▸ **WHAT TO PRODUCE**
The entries below hold a line with "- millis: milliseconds" and a line with "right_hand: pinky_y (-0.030". Return those lines and all that lie between them, exactly and only.

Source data

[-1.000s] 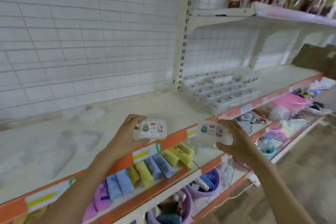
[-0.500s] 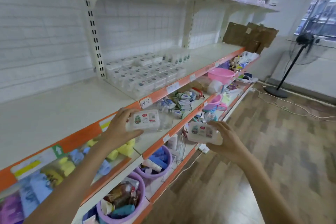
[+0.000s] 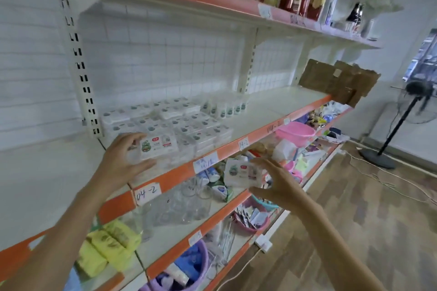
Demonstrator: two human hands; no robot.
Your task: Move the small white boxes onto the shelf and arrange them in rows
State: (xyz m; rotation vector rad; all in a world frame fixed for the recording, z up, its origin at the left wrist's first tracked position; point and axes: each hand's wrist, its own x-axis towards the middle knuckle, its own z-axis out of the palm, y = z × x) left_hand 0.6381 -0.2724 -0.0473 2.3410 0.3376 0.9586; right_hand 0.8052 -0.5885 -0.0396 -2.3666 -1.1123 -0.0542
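Observation:
My left hand [image 3: 123, 160] grips a small white box [image 3: 159, 146] with a green-and-red label, held just above the front edge of the middle shelf [image 3: 267, 111]. My right hand [image 3: 275, 184] holds a second small white box [image 3: 242, 172] lower down, in front of the shelf's orange edge strip [image 3: 255, 134]. Several matching white boxes [image 3: 189, 123] lie in rows on the shelf just behind the left hand's box. A row of upright white packs [image 3: 227, 107] stands behind them.
The top shelf [image 3: 212, 0] carries red-and-gold packets. A torn cardboard piece [image 3: 338, 82] sits at the shelf's right end. Lower shelves hold clear bottles [image 3: 179, 205], yellow packs [image 3: 108, 245] and a pink basin [image 3: 295, 132]. A standing fan [image 3: 402, 120] and cables are on the wooden floor.
The view has swung right and closer along the shelf. Both hands, each still holding a box, have come up to the rows of boxes; the left box now hovers at the shelf's front edge.

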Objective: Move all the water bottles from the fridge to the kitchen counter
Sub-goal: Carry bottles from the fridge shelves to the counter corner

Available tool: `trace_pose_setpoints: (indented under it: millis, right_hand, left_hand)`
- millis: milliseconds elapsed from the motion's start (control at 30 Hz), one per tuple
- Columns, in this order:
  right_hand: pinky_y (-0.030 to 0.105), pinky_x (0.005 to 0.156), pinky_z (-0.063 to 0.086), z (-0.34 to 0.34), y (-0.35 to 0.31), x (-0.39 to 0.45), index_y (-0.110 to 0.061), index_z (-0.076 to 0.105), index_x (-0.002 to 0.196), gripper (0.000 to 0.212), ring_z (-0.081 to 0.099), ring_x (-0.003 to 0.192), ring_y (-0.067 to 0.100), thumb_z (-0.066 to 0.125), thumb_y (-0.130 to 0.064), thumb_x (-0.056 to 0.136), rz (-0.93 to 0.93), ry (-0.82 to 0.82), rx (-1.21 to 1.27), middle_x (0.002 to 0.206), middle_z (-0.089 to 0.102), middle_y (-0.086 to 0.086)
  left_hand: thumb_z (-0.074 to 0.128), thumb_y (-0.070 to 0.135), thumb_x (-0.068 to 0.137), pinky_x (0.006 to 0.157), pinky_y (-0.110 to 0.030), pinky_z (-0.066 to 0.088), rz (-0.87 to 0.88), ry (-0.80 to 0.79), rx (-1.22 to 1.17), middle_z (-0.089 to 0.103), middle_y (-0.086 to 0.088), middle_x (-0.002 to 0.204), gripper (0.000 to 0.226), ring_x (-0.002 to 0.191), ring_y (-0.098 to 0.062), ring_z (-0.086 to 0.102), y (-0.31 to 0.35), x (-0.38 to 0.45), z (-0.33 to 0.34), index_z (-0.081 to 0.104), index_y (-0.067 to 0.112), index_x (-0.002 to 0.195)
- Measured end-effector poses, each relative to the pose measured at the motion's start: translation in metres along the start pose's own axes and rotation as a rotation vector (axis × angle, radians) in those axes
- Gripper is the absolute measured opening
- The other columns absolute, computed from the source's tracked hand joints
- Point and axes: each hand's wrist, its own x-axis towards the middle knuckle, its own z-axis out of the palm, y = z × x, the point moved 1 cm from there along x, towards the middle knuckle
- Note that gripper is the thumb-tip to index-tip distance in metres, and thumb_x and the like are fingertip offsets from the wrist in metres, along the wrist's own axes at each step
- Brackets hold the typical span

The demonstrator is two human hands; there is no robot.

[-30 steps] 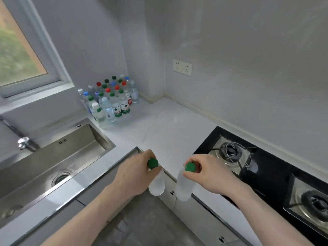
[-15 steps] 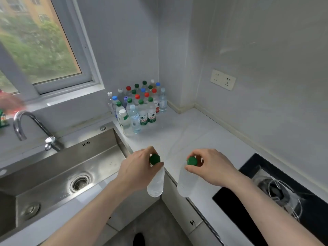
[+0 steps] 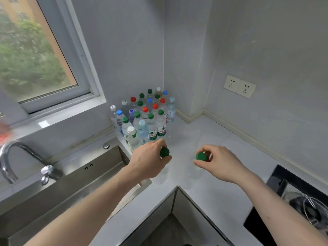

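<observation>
Since half a second ago the view has closed in on the corner: both carried bottles, which then hung out past the counter edge over the cabinet fronts, are now above the white counter, and the hob has slid toward the right edge. The left hand is curled around the neck of the left bottle, fingers wrapped just under its green cap; the clear body hangs below the hand, and whether its base touches the counter cannot be told. The right hand pinches the right bottle at the neck with thumb and fingertips, its green cap showing between them; that base too is unclear against the pale stone. The two bottles are near each other but apart. Behind them, in the corner by the window, stands the bottle cluster, tightly packed and upright, with green, red, blue, white and one purple cap. The front green-capped ones carry green labels with white Chinese characters, too small to read; the purple cap bears a white mark like a "G". The sink and tap lie to the left, just beside the cluster. A double socket sits on the right wall.
</observation>
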Motion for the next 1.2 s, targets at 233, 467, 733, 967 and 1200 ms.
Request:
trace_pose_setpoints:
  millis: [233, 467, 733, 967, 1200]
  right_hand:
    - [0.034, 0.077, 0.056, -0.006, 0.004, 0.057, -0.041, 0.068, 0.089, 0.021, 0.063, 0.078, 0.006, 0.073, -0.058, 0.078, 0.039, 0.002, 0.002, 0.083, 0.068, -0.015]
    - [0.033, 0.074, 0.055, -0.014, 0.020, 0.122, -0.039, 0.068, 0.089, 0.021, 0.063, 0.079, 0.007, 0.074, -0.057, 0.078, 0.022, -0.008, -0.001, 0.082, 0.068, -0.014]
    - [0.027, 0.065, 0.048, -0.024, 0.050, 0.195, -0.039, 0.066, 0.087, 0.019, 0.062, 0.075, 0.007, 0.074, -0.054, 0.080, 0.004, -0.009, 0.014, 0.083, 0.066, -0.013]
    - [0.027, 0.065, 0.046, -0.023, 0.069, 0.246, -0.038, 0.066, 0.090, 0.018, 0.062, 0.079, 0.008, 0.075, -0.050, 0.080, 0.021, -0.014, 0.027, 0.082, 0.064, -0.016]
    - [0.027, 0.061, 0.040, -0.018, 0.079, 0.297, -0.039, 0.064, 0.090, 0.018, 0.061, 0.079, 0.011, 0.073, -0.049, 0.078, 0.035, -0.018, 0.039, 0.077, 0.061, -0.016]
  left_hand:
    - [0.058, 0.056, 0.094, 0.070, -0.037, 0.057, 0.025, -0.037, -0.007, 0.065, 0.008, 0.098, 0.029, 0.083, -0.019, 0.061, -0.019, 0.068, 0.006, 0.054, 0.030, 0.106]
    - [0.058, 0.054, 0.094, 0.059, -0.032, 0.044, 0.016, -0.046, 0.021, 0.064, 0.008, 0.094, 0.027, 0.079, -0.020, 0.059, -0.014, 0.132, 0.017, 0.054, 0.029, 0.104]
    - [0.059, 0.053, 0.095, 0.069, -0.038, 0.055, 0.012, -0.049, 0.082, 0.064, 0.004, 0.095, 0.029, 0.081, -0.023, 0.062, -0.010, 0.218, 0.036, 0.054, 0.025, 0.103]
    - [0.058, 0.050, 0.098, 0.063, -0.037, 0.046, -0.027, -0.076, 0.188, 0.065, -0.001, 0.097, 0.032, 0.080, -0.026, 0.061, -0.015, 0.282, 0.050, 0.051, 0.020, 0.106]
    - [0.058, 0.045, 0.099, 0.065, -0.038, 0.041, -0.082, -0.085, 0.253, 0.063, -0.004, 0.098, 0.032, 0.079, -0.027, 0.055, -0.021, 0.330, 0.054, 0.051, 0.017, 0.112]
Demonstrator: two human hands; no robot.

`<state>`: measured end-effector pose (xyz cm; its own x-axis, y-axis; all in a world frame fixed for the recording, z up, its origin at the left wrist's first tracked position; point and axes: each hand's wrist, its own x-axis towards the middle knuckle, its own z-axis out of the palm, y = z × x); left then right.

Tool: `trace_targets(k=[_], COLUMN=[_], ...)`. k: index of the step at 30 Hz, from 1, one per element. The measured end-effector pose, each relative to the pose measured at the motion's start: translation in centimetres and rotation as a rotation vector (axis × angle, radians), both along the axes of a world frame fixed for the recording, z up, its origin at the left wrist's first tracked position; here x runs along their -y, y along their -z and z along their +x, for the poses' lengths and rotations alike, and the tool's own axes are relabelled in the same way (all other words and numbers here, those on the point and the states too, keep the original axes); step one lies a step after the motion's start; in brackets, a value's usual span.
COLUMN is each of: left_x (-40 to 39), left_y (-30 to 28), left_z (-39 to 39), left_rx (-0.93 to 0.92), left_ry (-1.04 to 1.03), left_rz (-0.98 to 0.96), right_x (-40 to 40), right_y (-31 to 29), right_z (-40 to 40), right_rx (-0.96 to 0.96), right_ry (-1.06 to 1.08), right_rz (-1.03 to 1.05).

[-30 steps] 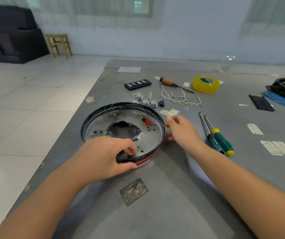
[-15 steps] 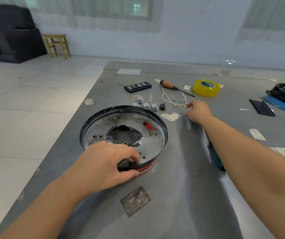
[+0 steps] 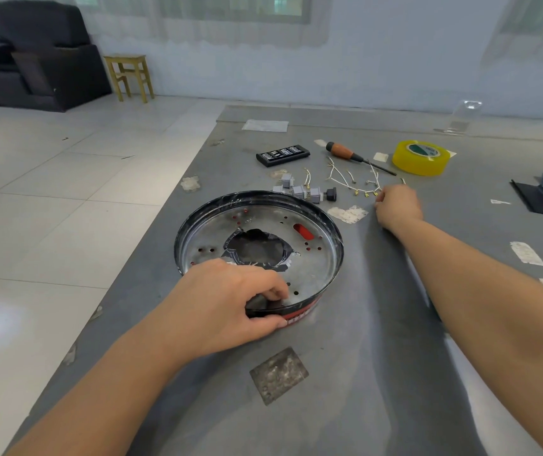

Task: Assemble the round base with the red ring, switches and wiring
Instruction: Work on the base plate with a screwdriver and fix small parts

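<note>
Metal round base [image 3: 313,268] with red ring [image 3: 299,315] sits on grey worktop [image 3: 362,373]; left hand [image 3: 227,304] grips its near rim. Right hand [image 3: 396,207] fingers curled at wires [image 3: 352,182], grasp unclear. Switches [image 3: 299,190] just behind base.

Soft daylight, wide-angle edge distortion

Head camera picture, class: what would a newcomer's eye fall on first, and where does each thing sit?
First comes the round base, a shiny metal pan with a red band, on the grey table near its left edge; the left hand grips its near rim. Next, the right hand reaches to the small wires beyond the base; whether it holds one is unclear. Behind them the yellow tape roll stands out.
</note>
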<state>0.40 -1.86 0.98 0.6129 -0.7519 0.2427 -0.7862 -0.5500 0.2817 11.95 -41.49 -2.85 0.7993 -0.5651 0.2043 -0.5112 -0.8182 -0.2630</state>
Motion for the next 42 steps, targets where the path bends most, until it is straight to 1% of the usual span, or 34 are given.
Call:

▸ **EXERCISE SOLUTION**
- millis: milliseconds elapsed from the motion's start (control at 30 Hz), one per tuple
- Columns, in this order:
  right_hand: pinky_y (-0.030 to 0.105), pinky_x (0.005 to 0.156), pinky_z (-0.063 to 0.086), z (-0.34 to 0.34), y (-0.35 to 0.31), x (-0.39 to 0.45), index_y (-0.110 to 0.061), index_z (-0.076 to 0.105), index_x (-0.002 to 0.196), gripper (0.000 to 0.212), ring_z (-0.081 to 0.099), ring_x (-0.003 to 0.192), ring_y (-0.067 to 0.100), thumb_z (-0.066 to 0.125), thumb_y (-0.130 to 0.064), thumb_x (-0.056 to 0.136), rz (-0.93 to 0.93), ry (-0.82 to 0.82), rx (-1.21 to 1.27), middle_x (0.002 to 0.206), middle_z (-0.089 to 0.102), middle_y (-0.086 to 0.086)

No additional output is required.